Now, updated five years by leaps in computerized animation, it was refreshing to see that the characters had really teenager-styled conversations, vivid fast complete with sarcasm and eye-rolling "duh!" moments. While the premises are still supernatural, the characters shine through in their genuine teenage angst-ridden dialogues. The first four episodes of the TV series, with English language dubbing and recomposed by native speakers, provide a thrilling peek into the beginnings of an epic saga that continues to draw millions to its magic.

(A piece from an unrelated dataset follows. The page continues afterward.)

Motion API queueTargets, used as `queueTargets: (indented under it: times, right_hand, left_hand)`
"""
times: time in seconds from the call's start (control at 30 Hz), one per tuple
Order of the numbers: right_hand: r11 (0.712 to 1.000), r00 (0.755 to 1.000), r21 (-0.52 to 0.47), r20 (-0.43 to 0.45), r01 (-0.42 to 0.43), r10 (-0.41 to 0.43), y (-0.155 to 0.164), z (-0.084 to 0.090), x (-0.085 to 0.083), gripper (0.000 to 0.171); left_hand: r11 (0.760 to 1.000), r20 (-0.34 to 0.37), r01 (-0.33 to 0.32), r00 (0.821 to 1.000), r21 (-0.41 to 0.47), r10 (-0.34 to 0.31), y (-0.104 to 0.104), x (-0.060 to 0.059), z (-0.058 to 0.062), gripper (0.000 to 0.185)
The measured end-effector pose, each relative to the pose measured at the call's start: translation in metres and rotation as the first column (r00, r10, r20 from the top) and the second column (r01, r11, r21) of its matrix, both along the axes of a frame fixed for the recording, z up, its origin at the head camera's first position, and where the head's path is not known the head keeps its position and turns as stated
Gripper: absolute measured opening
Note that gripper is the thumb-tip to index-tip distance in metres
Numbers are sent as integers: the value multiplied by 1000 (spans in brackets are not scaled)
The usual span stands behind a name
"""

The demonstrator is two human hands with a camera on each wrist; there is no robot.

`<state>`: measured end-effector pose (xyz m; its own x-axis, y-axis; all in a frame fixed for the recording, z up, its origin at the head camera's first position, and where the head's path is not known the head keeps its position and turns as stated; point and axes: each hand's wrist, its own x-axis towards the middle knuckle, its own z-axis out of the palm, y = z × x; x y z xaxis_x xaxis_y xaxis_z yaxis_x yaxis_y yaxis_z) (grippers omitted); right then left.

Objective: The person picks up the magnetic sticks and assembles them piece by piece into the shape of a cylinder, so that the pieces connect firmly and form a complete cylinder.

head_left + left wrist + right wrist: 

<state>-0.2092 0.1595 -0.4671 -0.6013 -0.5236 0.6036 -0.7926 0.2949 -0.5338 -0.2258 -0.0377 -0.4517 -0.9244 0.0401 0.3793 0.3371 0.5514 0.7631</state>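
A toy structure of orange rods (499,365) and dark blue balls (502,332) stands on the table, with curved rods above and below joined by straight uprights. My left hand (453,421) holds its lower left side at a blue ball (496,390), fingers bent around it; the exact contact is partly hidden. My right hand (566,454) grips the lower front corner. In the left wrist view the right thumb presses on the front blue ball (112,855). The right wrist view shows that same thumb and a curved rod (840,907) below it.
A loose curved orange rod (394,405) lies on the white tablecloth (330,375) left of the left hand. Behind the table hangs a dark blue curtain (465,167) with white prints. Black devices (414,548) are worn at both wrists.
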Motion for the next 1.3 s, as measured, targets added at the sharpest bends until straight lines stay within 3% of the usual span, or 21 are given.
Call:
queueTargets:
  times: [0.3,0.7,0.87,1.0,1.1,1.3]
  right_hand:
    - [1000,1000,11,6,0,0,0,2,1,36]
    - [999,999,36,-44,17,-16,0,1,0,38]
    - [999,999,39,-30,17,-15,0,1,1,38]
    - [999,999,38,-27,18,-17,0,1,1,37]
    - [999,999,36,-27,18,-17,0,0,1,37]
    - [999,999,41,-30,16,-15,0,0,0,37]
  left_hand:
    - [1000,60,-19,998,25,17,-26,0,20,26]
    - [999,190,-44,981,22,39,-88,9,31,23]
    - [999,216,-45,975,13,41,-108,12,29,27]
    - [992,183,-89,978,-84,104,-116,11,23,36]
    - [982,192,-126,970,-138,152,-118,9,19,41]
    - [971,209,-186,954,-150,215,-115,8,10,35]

Bleach 01 has snappy drawings, and the action rocks with an authentic style that makes for an entertaining visual treat. Style points are given for hair, clothing, and damaged monsters. The characteristic transformed soul-eating "hollows,' who appear and disappear in puffs of cosmic smoke, are huge, lumbering, armored behemoths, way beyond Hulk's dimensions. They are still, however, capable of having complete conversations, which helps to explain movement of the story line, with more engagement by the viewers and mostly male readers; in Japanese, "Shonen" means Boys'. The emotions of the main characters are explicitly, yet subtly played out over their well-drawn faces. What will really appeal to the English-speaking viewer is the easy access to chapters and episodes, and not having to read subtitles. Everyone knows boys hate to read, right?

To the manga-mad fans that insist on reading backwards, the Bleach manga series is extremely available and massively popular. One of my students at the middle school where I teach (Yes, I have a day job.) has offered to swap the manga for the movie, and yet he keeps forgetting to bring the coveted novels. He usually carries two or three at a time, and tries to sneak them out during lessons. I tend to "wink" at this, as he can't read forward worth beans. As an English teacher who is always looking for ways to engage readers, the mangas I have seen my students packing have me fascinated; the drama sustains their attention during the rougher vocabulary challenges.

My stepson knows of the series from his 30-year-old uncle in the Philippines ("He's crazy about them!"), and he saw them first, while visiting there last summer. The TV series this DVD comes from is extremely popular in the Anime devouring community, Japanese teenagers, many miles and culture-shock-waves away.

Get them, enjoy them, and share them. The Anime craze has come into the mainstream, and popular culture has not yet diluted their crazy author's potent graphics and stylistic stories of super-heroes from the dark side. Don't forget the game cards, tee-shirts, magazines, online fan clubs, chats and forums. You gotta get them all, and Bleach is the bomb...where'd they get that name?